Task objective: Pictures excluded, output the lines of the data below between the one holding "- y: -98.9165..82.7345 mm" and the one holding "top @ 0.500", inclusive, exactly as they stand.

Saved data entries:
↓↓↓
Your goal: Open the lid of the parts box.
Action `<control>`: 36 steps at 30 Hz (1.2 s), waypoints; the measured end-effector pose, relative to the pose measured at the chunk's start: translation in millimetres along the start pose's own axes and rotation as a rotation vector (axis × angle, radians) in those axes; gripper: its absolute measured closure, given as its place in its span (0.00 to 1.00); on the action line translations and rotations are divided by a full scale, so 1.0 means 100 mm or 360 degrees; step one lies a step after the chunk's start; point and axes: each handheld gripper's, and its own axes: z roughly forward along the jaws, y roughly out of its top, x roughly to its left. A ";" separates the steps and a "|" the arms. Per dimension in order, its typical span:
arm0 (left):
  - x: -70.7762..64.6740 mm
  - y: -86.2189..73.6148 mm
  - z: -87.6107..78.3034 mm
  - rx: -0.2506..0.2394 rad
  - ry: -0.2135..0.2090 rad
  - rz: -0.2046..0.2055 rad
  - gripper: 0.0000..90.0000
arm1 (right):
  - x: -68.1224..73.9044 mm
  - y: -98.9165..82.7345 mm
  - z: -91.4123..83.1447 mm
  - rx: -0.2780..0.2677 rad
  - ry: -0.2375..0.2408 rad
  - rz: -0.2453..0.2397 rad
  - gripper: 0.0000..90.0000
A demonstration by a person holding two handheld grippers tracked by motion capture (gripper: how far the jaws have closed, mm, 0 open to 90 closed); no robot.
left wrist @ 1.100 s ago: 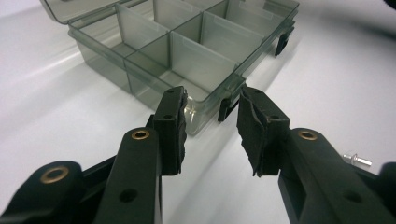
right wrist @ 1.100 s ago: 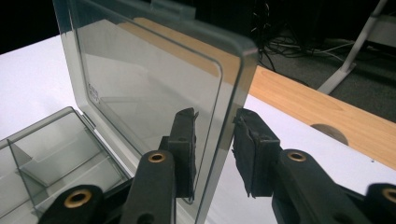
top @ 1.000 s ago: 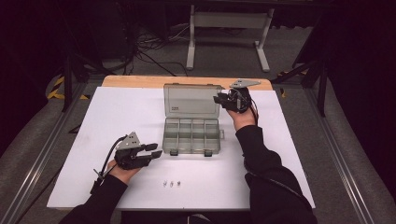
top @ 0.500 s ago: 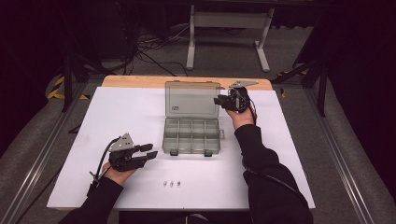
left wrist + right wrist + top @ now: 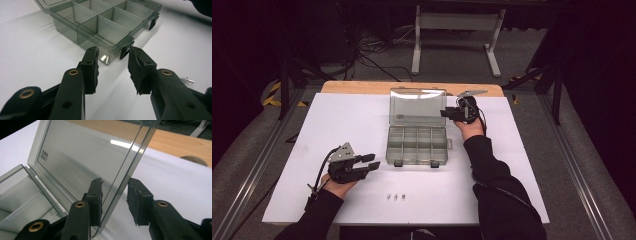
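— Why is the smoky clear plastic compartment box (image 5: pixel 417 145) sitting open in the middle of the white table (image 5: pixel 312 130)?

— Its clear hinged lid (image 5: pixel 87 157) stands nearly upright, and the right gripper (image 5: pixel 113 200) straddles the lid's side edge, one pad on each side. The jaws have just been opening; there is a gap at the outer pad, so I judge it is letting go, leaving the lid propped back.

— And the other one?

— The left gripper (image 5: pixel 112 68) hovers partly open and empty, with the box's near corner and a black latch (image 5: pixel 124 52) just beyond its fingertips. It looks ready to steady the box or fetch parts.

— Which parts?

— Three small silver screws (image 5: pixel 395 196) lie near the table's front edge, off to one side of those fingers. Nothing blocks them; the compartments (image 5: pixel 110 32) look empty.
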 end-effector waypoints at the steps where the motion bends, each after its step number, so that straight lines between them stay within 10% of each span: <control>1: 0.00 0.00 0.00 -0.0004 0.0001 -0.0001 0.67 | 0.00 -0.01 0.01 0.0010 0.0002 0.0002 0.72; 23: 0.02 0.00 -0.01 -0.0012 0.0009 -0.0006 0.66 | -0.04 -0.08 0.06 0.0091 0.0007 0.0047 0.70; 36: 0.08 0.03 -0.11 -0.0069 0.0020 -0.0033 0.53 | 0.15 -0.02 -0.11 0.0064 0.0011 -0.0077 0.66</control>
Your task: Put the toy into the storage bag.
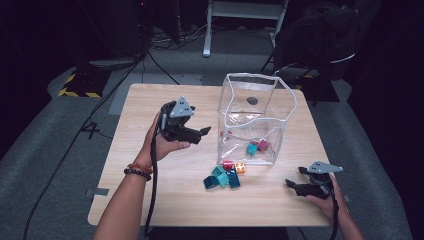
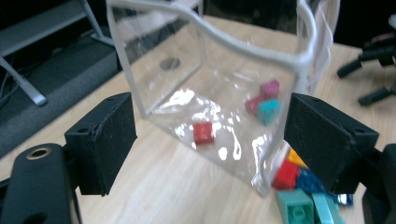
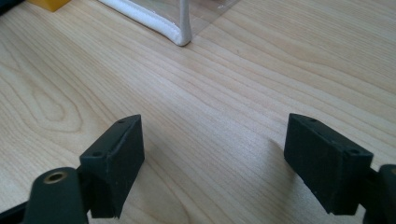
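Black claws (image 1: pixel 201 134), grey triangular top plates, black trailing cables; beaded bracelets (image 1: pixel 138 171) on left wrist.

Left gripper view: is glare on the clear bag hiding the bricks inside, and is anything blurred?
Left gripper view: bright glare patches on the clear bag, yet the red brick inside reads; loose bricks slightly soft. High view: dark surroundings, table evenly lit. Right gripper view: sharp.

A pale wooden surface (image 1: pixel 165 200) stands on grey carpet (image 1: pixel 45 165), black cables (image 1: pixel 90 125) trailing past yellow-black hazard tape (image 1: pixel 75 92); a dark bag (image 1: pixel 320 37) sits behind.
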The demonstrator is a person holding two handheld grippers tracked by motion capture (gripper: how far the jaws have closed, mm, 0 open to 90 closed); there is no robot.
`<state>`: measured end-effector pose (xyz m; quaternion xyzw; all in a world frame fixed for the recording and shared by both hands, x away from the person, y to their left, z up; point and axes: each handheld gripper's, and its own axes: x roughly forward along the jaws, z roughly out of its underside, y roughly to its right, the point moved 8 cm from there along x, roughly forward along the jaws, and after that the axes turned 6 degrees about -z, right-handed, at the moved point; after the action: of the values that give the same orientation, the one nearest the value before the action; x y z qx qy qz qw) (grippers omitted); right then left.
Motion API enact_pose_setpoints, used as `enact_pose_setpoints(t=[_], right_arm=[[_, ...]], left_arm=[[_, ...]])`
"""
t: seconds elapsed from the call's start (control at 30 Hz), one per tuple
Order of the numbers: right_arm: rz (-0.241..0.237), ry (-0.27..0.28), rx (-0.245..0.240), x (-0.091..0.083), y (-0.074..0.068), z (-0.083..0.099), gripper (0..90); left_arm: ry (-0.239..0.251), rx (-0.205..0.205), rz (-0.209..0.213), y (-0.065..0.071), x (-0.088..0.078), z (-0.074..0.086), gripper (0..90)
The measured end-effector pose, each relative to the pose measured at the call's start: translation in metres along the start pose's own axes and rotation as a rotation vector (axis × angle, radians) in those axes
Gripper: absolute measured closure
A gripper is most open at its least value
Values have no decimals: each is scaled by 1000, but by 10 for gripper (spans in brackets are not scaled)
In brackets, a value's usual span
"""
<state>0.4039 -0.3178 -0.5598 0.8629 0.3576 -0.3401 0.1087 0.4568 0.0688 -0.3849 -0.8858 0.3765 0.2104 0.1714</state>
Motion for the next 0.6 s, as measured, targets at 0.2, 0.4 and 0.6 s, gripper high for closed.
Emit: enact_pose_setpoints(t=[0.2,0.4,0.6], right_arm=[[0,0,1,0,0,0,204],[0,0,1,0,0,0,204],[1,0,1,0,0,0,204]], left_arm=[[-21,-9,37,11,1,30,167],[-60,1,58,26,7,58,166],[-111,27,91,48,16,85,168]])
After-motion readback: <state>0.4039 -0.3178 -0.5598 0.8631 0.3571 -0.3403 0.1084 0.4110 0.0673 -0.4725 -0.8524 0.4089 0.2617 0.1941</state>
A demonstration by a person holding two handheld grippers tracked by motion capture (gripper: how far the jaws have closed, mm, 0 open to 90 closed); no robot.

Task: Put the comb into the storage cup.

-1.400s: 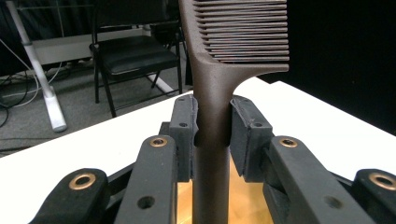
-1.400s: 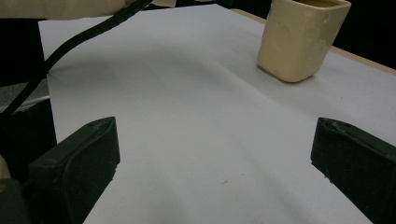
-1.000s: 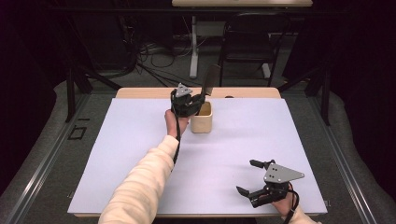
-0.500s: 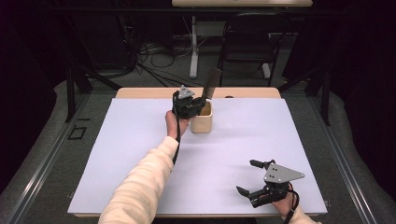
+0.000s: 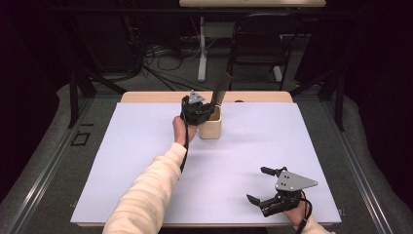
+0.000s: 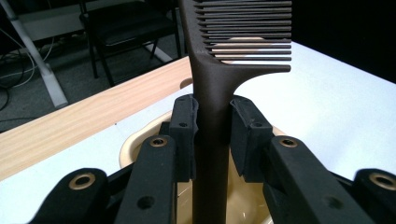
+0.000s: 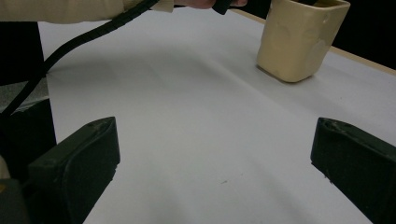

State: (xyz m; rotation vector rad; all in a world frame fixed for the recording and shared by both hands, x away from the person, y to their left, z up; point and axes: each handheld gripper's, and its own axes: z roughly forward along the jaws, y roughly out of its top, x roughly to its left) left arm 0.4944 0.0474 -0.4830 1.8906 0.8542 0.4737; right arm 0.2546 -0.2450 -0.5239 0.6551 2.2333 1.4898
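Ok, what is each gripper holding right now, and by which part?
The left gripper clamps the dark comb by its handle, just below the teeth, over the cream cup. The right gripper is open, holding nothing.

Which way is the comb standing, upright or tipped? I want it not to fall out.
Upright: the comb stands handle-down in the cream cup, teeth on top, clamped by the left gripper.

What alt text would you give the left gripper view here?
The left gripper clamps the handle of a dark brown comb between its two black fingers, teeth pointing right at the top of the frame. Below the fingers sits a cream cup into which the handle descends, on a white table cover edged by a wooden table.
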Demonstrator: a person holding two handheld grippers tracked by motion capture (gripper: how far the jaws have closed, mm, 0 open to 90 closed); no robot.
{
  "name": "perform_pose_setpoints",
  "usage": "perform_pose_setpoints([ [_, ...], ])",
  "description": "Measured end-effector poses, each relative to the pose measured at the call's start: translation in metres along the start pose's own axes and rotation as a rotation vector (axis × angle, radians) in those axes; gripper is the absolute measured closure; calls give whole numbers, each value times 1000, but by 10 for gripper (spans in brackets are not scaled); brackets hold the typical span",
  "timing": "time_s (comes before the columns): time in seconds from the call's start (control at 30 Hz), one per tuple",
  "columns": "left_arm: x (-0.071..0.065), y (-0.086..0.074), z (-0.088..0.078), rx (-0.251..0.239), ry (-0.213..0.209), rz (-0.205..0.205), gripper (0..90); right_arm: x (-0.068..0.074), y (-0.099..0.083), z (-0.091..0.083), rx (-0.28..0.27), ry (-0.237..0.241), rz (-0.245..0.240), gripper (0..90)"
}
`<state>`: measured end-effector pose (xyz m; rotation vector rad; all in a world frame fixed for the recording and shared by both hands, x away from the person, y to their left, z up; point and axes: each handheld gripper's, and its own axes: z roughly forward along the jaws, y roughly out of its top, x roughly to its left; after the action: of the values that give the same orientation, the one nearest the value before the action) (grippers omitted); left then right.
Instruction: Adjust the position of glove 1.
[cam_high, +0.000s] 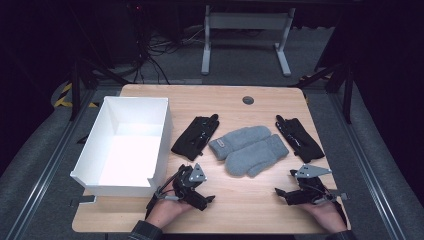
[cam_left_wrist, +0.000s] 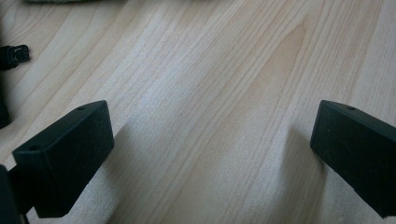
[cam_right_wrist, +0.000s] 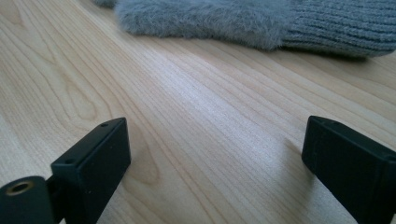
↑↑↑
Solution for this exercise:
  - y: -98.9165..82.7345 mm
  - z: -91.4123..83.1447 mm
  - rx: -0.2780..0.2677 rad
  - ry: -0.2375..0.2408 rad
  - rz: -0.2453..0.2397 rad
  - gripper: 0.0000..90.0000
A demonstration by a person holding two handheld grippers tracked by motion capture (gripper: how far the jaws have closed, mm, 0 open to 90 closed); no robot.
left wrist @ 1.100 s ago: 
right wrist @ 1.100 s ago: 
top @ 1.000 s ago: 
top @ 0.500 s ago: 

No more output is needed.